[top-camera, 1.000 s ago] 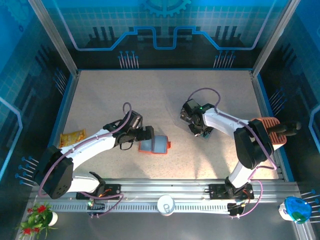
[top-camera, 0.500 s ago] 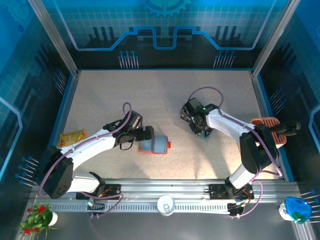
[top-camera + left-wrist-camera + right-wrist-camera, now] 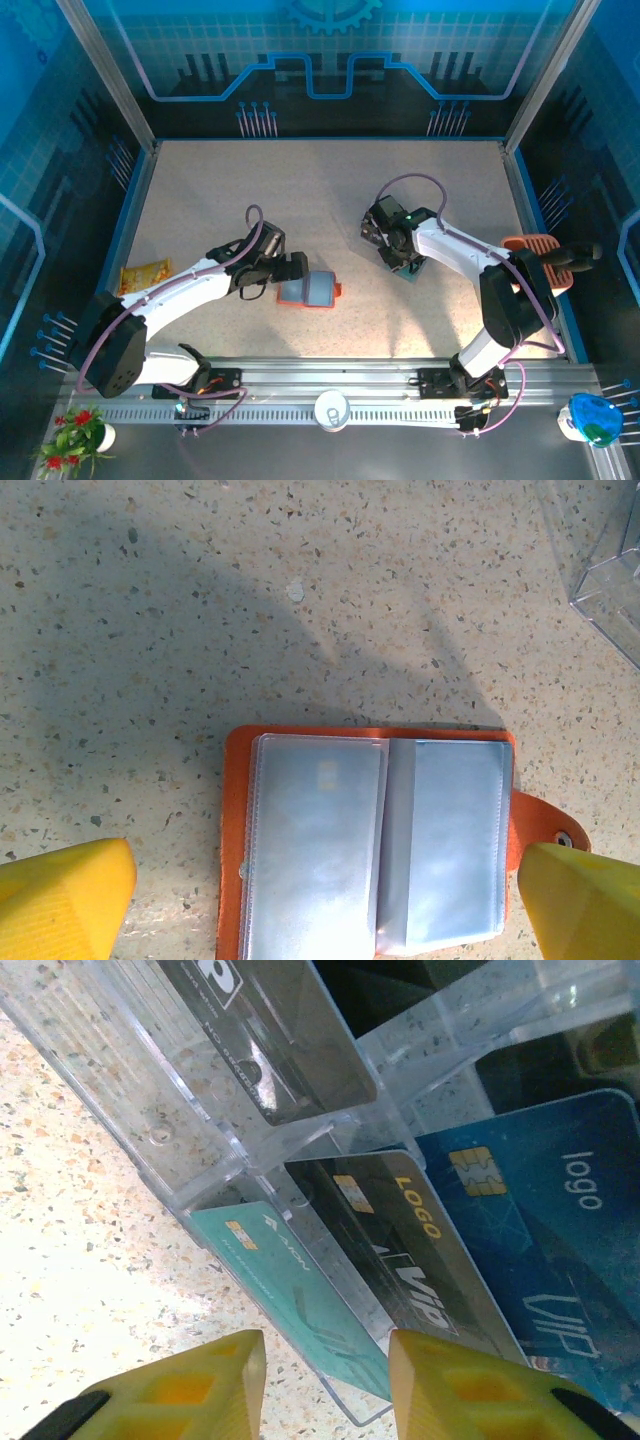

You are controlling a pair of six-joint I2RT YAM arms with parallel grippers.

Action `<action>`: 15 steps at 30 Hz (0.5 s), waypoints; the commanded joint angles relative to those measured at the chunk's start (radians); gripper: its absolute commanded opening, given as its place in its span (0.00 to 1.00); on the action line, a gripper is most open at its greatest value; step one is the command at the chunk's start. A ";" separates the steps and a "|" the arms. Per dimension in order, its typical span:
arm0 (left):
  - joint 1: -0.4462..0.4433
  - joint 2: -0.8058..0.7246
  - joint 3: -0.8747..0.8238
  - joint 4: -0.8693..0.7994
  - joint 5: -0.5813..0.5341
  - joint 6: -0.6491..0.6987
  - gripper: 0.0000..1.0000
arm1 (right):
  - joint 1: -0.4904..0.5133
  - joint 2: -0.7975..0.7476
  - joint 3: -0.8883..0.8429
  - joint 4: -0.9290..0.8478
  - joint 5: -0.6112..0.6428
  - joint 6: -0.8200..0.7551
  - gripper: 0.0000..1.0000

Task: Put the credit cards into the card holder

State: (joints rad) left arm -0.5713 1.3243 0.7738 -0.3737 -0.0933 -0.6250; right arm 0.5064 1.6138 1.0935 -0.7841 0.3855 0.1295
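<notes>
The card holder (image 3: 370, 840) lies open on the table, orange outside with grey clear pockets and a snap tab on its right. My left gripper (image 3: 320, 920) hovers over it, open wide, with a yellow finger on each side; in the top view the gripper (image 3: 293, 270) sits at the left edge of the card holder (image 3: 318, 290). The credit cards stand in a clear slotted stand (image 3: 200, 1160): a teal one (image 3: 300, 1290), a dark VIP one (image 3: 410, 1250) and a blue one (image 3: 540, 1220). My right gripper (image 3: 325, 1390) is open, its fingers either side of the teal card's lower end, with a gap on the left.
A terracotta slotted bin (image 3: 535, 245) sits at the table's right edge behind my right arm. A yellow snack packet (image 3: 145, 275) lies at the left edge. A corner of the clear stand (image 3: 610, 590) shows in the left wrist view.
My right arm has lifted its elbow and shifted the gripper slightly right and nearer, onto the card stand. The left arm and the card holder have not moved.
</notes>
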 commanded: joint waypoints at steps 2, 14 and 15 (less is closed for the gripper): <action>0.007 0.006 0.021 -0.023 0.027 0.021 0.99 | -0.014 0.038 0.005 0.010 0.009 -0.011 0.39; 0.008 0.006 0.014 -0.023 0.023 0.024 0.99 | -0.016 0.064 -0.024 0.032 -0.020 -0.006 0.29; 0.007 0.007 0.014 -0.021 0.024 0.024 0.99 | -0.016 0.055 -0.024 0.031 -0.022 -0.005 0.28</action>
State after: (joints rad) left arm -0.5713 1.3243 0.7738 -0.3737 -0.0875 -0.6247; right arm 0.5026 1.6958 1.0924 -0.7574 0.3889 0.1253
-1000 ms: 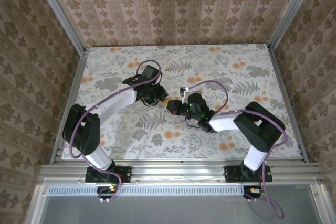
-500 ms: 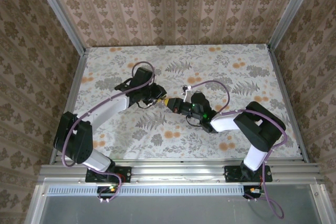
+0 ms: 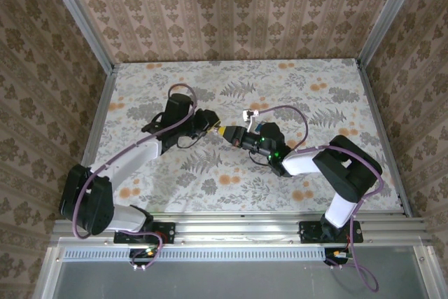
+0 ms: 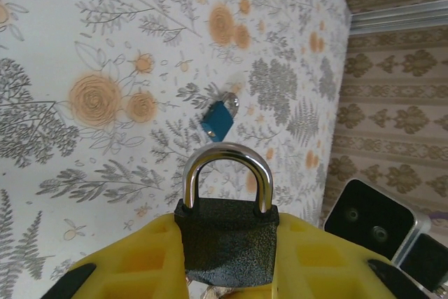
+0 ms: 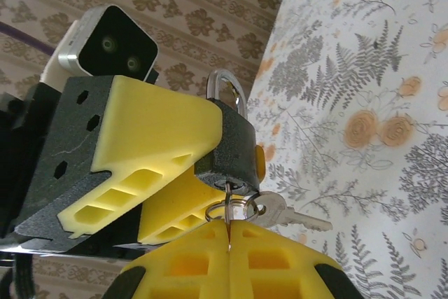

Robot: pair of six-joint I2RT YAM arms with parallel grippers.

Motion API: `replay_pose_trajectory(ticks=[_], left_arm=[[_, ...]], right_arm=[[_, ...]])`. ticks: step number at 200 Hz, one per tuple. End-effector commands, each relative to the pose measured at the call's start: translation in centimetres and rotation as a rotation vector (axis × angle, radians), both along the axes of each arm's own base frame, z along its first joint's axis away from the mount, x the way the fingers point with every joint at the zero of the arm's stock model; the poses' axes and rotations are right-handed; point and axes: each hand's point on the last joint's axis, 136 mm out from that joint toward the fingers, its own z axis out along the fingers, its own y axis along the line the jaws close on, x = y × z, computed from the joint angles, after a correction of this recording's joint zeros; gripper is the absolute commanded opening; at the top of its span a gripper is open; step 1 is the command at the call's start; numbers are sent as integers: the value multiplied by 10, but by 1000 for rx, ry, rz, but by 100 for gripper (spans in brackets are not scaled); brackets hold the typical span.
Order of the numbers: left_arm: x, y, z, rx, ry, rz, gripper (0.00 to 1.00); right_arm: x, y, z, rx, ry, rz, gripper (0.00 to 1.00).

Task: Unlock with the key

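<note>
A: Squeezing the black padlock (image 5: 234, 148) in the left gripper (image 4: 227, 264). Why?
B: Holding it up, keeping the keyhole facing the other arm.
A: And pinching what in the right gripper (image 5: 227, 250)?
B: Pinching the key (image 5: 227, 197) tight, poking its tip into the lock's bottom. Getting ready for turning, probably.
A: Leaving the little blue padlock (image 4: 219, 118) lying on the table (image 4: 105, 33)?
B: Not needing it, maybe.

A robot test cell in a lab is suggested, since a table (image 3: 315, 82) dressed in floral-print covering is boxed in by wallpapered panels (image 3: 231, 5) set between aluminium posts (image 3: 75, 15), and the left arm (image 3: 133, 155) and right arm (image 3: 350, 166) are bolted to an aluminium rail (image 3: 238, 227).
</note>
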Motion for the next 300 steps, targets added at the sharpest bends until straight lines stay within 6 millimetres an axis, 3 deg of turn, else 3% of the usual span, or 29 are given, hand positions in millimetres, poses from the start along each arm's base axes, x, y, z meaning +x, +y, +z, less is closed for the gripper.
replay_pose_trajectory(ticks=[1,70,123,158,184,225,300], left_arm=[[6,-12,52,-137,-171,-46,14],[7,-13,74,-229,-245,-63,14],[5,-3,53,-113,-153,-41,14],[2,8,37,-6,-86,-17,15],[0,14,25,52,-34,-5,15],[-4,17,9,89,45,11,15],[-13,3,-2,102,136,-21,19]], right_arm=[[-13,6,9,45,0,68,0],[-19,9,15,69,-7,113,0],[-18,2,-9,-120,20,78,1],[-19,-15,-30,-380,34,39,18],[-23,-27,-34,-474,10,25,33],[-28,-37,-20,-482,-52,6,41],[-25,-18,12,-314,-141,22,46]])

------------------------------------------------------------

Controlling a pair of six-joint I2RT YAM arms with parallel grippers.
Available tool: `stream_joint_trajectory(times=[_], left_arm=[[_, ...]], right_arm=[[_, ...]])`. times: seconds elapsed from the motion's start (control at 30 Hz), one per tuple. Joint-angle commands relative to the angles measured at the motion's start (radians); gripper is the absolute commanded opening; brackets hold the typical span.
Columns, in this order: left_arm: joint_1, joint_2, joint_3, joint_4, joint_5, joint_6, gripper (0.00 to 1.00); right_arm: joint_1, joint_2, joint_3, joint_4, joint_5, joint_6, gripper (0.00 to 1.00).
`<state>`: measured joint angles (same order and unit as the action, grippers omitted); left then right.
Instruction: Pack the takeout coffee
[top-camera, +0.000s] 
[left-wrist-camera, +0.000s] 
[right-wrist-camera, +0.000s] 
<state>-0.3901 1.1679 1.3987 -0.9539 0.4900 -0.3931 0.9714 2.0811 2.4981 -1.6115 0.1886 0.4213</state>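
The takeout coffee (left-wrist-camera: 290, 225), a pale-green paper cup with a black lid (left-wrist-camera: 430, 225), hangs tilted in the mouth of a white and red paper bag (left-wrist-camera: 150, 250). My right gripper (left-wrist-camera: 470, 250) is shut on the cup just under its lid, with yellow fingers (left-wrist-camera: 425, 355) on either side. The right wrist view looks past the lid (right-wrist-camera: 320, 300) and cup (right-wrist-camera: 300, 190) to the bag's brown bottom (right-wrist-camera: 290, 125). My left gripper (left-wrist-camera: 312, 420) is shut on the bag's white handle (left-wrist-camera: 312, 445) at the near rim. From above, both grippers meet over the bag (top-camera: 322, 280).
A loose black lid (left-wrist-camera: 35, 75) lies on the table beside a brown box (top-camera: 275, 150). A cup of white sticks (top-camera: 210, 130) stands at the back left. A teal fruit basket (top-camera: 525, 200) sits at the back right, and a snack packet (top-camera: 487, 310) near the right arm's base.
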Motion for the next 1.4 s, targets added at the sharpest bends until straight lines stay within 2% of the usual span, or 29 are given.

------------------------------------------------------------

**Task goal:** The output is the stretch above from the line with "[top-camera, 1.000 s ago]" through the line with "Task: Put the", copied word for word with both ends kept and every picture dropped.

**Task output:**
[top-camera, 1.000 s ago] 
[top-camera, 0.500 s ago] 
[top-camera + left-wrist-camera + right-wrist-camera, now] 

You are controlling a pair of six-joint I2RT YAM arms with parallel grippers.

Action `<action>`: 15 steps at 30 Hz (0.5 s), waypoints; the commanded joint angles relative to those measured at the chunk's start (radians); gripper: its absolute commanded opening, given as its place in its span (0.00 to 1.00); on the action line, a gripper is most open at its greatest value; step one is the command at the chunk's start. A ";" separates the steps and a "|" the arms. Per dimension in order, its typical span:
arm0 (left):
  - joint 1: -0.4462..0.4433
  - joint 2: -0.8058..0.7246
  - joint 3: -0.8747..0.8238
  - joint 4: -0.8693..0.7994
  - joint 5: -0.5813..0.5341
  - joint 6: -0.6491..0.6987
  - gripper: 0.0000..1.0000
arm1 (right):
  - joint 1: -0.4904..0.5133
  - joint 2: -0.7975..0.7476
  - joint 3: -0.8883..0.8429
  - joint 4: -0.9290..0.8478
  - joint 5: -0.6112..0.6428
  - joint 6: -0.8200..0.7551
  - gripper: 0.0000..1.0000

Task: Put the credit cards into the card holder

The response is now finished.